Une banque centrale du carbone?
Selon M. Lewis, l’EU ETS aurait dû inclure dès le départ de meilleurs arrangements institutionnels. En particulier, une banque centrale du carbone aurait augmenté la confiance dans le marché.
L’existence même d’une telle institution anticiperait le besoin d’intervention de la part des banques, en renforçant psychologiquement la confiance dans le fonctionnement du marché, a-t-il ajouté.

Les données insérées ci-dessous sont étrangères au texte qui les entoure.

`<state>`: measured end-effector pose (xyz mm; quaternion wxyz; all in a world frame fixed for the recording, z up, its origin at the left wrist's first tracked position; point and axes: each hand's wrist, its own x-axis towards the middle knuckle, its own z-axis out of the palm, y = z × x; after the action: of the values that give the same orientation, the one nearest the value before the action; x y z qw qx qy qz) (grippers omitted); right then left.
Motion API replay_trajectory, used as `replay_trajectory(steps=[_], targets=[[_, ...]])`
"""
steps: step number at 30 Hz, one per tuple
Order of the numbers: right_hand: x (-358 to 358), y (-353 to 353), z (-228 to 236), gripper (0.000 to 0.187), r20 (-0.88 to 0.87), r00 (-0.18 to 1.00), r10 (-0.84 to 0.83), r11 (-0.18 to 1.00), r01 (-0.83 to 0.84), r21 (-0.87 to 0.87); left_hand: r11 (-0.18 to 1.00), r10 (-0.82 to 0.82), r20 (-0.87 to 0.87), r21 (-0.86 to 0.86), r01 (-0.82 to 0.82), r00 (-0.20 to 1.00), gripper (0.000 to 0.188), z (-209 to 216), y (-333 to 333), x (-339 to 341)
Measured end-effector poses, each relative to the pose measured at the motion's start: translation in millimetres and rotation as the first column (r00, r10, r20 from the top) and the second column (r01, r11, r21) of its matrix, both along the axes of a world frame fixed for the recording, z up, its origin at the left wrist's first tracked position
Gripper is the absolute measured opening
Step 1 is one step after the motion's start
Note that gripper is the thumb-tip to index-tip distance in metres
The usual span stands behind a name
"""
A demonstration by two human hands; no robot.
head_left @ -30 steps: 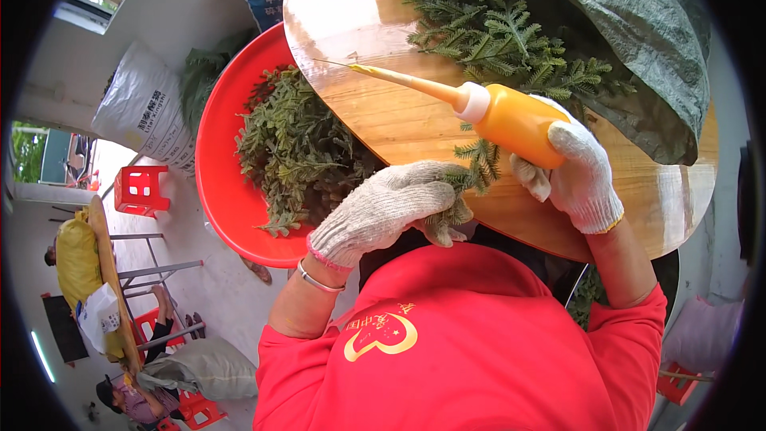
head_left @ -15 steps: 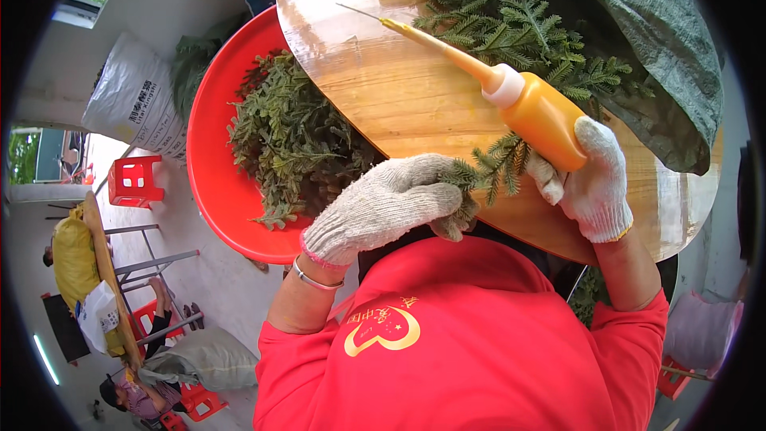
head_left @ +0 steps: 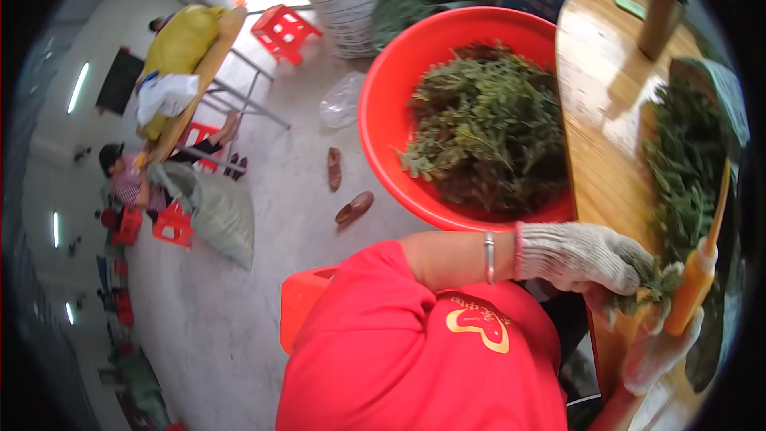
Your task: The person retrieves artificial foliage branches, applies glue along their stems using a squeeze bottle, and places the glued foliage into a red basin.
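My left hand, in a white knitted glove, is closed on a small green artificial fir sprig at the edge of the wooden table. My right hand, gloved too, grips an orange squeeze bottle whose long thin nozzle points up and away. Its fingers are partly hidden behind the bottle, close to the sprig. A heap of green fir sprigs lies on the table beyond both hands. More sprigs fill a large red basin left of the table.
A brown cup stands at the table's far end. White and blue sacks are behind the basin. Brown shoes and a plastic bag lie on the floor. At far left, a person sits near another table and red stools.
The view has swung left, so the table, basin and my hands now appear farther right. My left hand still holds the sprig, and my right still holds the bottle, now pointing more upward in the picture.
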<state>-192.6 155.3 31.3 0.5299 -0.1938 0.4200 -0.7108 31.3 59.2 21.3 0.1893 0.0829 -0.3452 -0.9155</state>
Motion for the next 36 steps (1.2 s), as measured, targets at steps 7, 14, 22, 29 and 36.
replay_trajectory(steps=[7,14,22,29,36], targets=[[-10,-17,-8,0.068,-0.360,0.898,0.252,0.910,-0.346,-0.227,0.931,0.001,-0.314,0.346,0.114,0.950,0.046,-32,21,-16],[2,-30,0,0.068,-0.508,0.848,0.150,0.968,-0.231,-0.099,0.993,0.078,0.069,-0.090,-0.072,0.995,0.015,-26,27,0],[21,-31,-5,0.068,-0.549,0.811,0.204,0.973,-0.228,0.024,0.837,0.108,0.281,-0.544,0.066,0.953,0.032,-13,40,-10],[37,-27,-14,0.069,-0.536,0.805,0.255,0.964,-0.252,0.081,0.899,0.406,0.463,-0.357,-0.254,0.788,0.040,9,17,47],[21,-10,-17,0.070,-0.480,0.857,0.188,0.982,-0.153,0.110,0.278,0.832,0.207,-0.958,-0.064,0.515,0.036,13,-31,27]])
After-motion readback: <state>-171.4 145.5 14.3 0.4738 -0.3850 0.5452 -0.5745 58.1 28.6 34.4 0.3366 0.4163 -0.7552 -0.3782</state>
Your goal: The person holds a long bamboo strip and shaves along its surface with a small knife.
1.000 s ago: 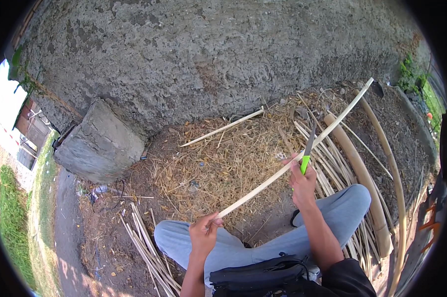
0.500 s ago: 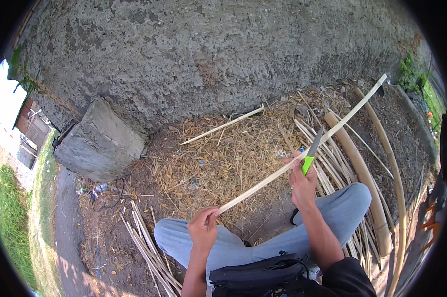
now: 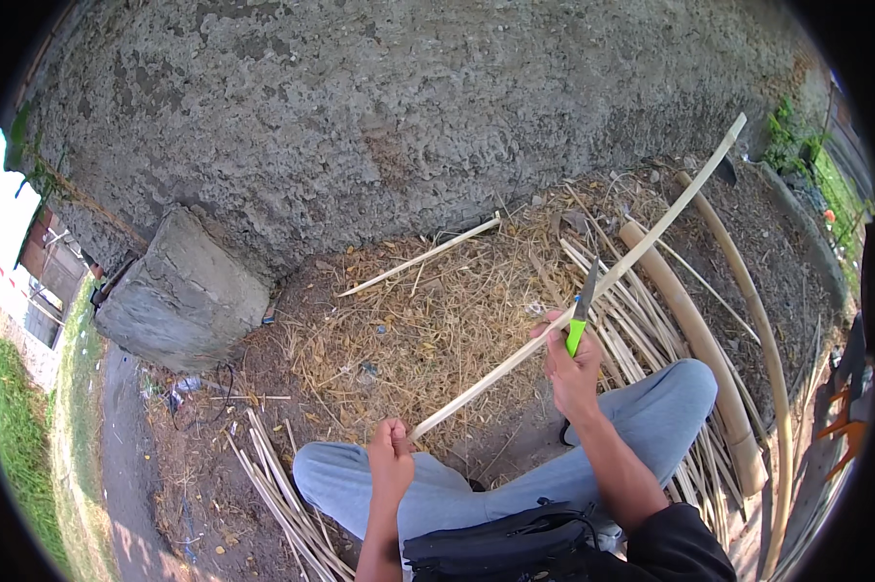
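A long pale bamboo strip [image 3: 488, 379] runs slantwise from above my left knee up toward the wall at the right. My left hand [image 3: 391, 460] is closed round its near end. In my right hand [image 3: 570, 371] is a knife [image 3: 580, 315] with a bright green handle and a grey blade pointing up. The fingers of that same hand also pinch the strip, and the blade lies against or just over it. How far the blade touches the wood I cannot tell.
Cut strips [image 3: 641, 325] lie in a pile at the right, beside a thick bamboo pole [image 3: 694, 339] and a thinner curved one [image 3: 752, 291]. More strips [image 3: 287, 495] lie at the left. A concrete block [image 3: 185, 291] stands against the rough wall [image 3: 437, 107]. Shavings [image 3: 428, 330] cover the ground.
My right hand with the knife has shifted slightly left, and the blade stands more upright. The strip's far end sits higher. The whole view has moved a little.
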Available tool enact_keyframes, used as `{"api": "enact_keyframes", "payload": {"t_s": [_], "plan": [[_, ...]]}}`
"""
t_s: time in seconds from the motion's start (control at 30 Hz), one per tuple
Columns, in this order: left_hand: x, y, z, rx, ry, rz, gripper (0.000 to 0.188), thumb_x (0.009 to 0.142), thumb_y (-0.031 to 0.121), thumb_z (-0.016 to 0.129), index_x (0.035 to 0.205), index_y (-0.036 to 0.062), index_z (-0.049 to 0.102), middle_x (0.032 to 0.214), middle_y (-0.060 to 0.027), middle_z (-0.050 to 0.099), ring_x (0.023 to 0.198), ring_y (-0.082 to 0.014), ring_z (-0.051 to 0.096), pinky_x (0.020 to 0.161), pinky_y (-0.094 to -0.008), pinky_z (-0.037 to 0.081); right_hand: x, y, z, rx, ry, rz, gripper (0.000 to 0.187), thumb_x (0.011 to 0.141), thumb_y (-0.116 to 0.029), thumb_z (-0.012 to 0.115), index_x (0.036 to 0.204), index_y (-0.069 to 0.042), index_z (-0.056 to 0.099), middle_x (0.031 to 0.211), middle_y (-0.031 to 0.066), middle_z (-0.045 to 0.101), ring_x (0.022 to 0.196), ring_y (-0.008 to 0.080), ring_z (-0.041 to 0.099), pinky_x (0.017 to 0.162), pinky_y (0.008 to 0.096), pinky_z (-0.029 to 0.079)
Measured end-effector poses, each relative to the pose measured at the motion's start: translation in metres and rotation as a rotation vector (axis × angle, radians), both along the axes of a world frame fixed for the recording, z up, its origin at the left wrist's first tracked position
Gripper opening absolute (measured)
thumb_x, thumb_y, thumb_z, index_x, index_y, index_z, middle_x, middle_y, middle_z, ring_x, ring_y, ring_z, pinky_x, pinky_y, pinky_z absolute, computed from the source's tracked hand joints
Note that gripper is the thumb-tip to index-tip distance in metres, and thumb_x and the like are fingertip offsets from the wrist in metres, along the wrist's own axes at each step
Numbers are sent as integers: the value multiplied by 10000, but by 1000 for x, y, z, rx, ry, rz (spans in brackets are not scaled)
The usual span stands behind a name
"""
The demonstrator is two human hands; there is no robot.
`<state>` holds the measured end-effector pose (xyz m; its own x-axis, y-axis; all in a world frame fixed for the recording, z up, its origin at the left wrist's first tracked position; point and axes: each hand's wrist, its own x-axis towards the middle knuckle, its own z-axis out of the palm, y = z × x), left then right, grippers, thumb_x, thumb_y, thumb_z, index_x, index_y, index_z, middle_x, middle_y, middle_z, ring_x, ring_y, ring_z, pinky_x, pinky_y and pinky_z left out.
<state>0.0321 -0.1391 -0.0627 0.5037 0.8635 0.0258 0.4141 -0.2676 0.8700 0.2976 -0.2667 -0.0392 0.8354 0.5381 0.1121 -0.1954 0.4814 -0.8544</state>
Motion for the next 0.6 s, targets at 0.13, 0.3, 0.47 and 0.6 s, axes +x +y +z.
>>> {"api": "enact_keyframes", "payload": {"t_s": [0.13, 0.3, 0.47, 0.6], "plan": [[-8, 8, -6, -80, -297, -2, 219, 1083, 157, 434, 945, 4, 509, 899, -77, 609, 838, -182, 678, 689, -305, 582, -5, 1, 9, -132, -124, -72, 241, 1030, -126, 574, 1232, 4, 590, 928, 73, 712, 487, -11, 372, 434, 181, 297], [-27, 24, -16, -164, -309, 61, 222, 1081, 176, 452, 966, 8, 539, 938, -96, 645, 860, -184, 687, 654, -280, 571, 1, 0, -1, -336, -425, -141, 234, 1013, -94, 581, 1231, -20, 619, 926, 55, 734, 539, 63, 509, 486, 246, 387], [-42, 26, 16, 128, -242, 219, 205, 1005, 135, 598, 1151, 8, 528, 1192, -134, 609, 1016, -195, 647, 729, -281, 542, -2, -2, 1, -636, -925, -232, 341, 891, 1, 642, 1224, -73, 655, 940, 87, 734, 669, 219, 675, 565, 324, 497], [-55, 23, 70, 579, -180, 445, 551, 889, 114, 738, 1342, 31, 435, 1442, -182, 444, 1296, -298, 509, 940, -404, 506, -3, -2, 13, -680, -1220, -323, 443, 735, 41, 660, 1148, -119, 688, 941, 50, 697, 725, 250, 691, 571, 350, 518]]}}
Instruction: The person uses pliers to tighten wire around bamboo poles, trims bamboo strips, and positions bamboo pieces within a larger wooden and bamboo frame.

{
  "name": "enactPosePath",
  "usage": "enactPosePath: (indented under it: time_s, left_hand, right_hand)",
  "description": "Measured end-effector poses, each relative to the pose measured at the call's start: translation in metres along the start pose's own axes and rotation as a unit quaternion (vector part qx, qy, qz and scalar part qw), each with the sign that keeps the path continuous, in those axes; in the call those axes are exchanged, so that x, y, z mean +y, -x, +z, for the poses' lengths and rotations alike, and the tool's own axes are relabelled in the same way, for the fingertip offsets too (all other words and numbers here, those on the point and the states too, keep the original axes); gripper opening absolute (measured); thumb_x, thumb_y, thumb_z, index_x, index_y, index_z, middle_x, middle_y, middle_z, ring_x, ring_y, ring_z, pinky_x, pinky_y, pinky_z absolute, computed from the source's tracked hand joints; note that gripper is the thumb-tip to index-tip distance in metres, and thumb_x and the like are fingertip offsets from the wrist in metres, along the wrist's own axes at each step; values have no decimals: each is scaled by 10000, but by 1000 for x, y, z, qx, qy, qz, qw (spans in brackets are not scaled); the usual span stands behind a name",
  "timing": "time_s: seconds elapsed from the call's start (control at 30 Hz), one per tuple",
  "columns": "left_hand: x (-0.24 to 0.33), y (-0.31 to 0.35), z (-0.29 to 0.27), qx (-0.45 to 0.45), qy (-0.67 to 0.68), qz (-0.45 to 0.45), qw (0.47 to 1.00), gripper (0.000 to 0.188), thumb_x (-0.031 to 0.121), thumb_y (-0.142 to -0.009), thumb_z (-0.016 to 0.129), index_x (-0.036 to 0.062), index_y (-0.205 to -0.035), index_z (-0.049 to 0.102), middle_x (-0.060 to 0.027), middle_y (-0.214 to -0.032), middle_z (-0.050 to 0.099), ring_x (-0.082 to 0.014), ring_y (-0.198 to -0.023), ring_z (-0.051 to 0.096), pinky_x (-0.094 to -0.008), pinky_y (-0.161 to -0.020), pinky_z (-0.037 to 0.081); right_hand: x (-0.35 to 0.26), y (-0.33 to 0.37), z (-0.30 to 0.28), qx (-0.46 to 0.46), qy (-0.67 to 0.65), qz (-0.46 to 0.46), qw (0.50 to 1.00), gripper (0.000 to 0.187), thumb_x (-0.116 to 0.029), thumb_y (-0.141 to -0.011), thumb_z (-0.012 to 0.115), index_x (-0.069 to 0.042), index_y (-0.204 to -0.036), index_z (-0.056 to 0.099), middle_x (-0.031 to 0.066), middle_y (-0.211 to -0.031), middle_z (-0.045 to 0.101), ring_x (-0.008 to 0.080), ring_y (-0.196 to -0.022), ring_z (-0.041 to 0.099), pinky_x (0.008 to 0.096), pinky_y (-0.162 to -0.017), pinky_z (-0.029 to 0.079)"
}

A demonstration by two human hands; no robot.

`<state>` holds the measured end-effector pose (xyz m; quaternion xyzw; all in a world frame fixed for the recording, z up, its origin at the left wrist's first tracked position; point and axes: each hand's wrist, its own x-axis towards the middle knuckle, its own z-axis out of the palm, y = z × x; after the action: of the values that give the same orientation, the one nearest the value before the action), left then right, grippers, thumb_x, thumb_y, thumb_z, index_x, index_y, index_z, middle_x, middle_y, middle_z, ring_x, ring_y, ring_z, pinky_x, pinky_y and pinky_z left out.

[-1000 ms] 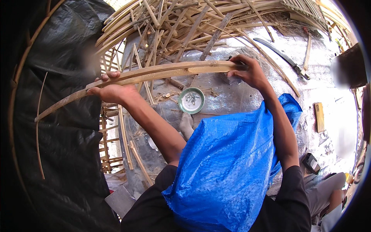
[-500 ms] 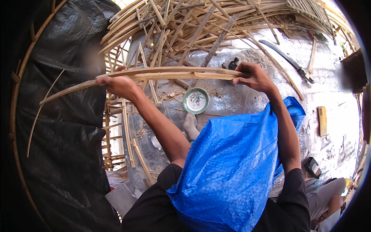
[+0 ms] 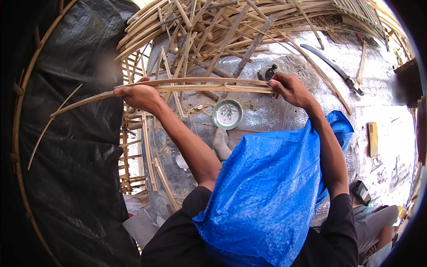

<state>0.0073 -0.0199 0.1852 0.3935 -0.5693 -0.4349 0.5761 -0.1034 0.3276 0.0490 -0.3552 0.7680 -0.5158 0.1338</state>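
Two long bamboo strips (image 3: 204,88) stretch side by side between my hands, with a narrow gap between them. My left hand (image 3: 141,96) is closed around them, palm up, near the black sheet. Past it, a strip bends down to the left, where a thin bamboo sliver (image 3: 42,139) crosses its far end. At the other end, my right hand (image 3: 291,89) pinches the strips between thumb and fingers. A blue woven plastic sheet (image 3: 262,191) covers my lap. Below the strips, a green-rimmed white bowl (image 3: 227,114) holds several small greenish pieces, next to my foot (image 3: 220,141).
A big heap of bamboo strips (image 3: 222,33) lies ahead. On the silvery floor sheet are a long curved blade (image 3: 329,66), a yellowish block (image 3: 372,139) and a small black box (image 3: 360,192). Black sheeting (image 3: 75,178) hangs at left. Another person's leg (image 3: 378,222) shows at lower right.
The strips have shifted slightly right and down with my left hand. My right hand has turned a little at their end. The thin sliver at the left has swung slightly.
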Motion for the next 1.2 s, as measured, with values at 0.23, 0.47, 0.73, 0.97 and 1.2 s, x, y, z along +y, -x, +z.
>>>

Pour M. Lewis, nous avons « manqué le train » en décembre, lorsque les arrangements relatifs à l’EU ETS ont été approuvés. Mais il a néanmoins pressé l’Australie et les Etats-Unis de trouver les arrangements institutionnels appropriés, puisqu’ils sont en train d’établir leurs propres systèmes d’échanges. Dans un monde idéal, une banque centrale du carbone permettrait de supprimer le besoin de plafonner les prix, ceux-ci risquant d’être toujours trop bas pour avoir l’effet escompté, a-t-il conclu.
Kjersti Ulset, responsable auprès de l’entreprise de conseil Point Carbon, a déclaré qu’il était tout à fait rationnel que les entreprises répondent à ces conditions économiques extrêmes en vendant des crédits de carbone superflus. Lorsque les entreprises émettent moins en raison d’un ralentissement économique, il est inévitable que les prix du carbone chutent. Ce ralentissement a été plus fort et plus profond qu’il n’a semblé a priori, conséquence des coupes drastiques dans les émissions et les prix.
Selon Oscar Reyes, du groupe de recherche Carbon Trade Watch, l’ETS a été salué pour avoir rassemblé les intérêts à tous les stades de sa conception et de sa mise en œuvre. Il n’y a donc pas de surprise à ce qu’il soit désormais utilisé comme une vache à lait pour aider les entreprises à traverser une phase de difficultés financières.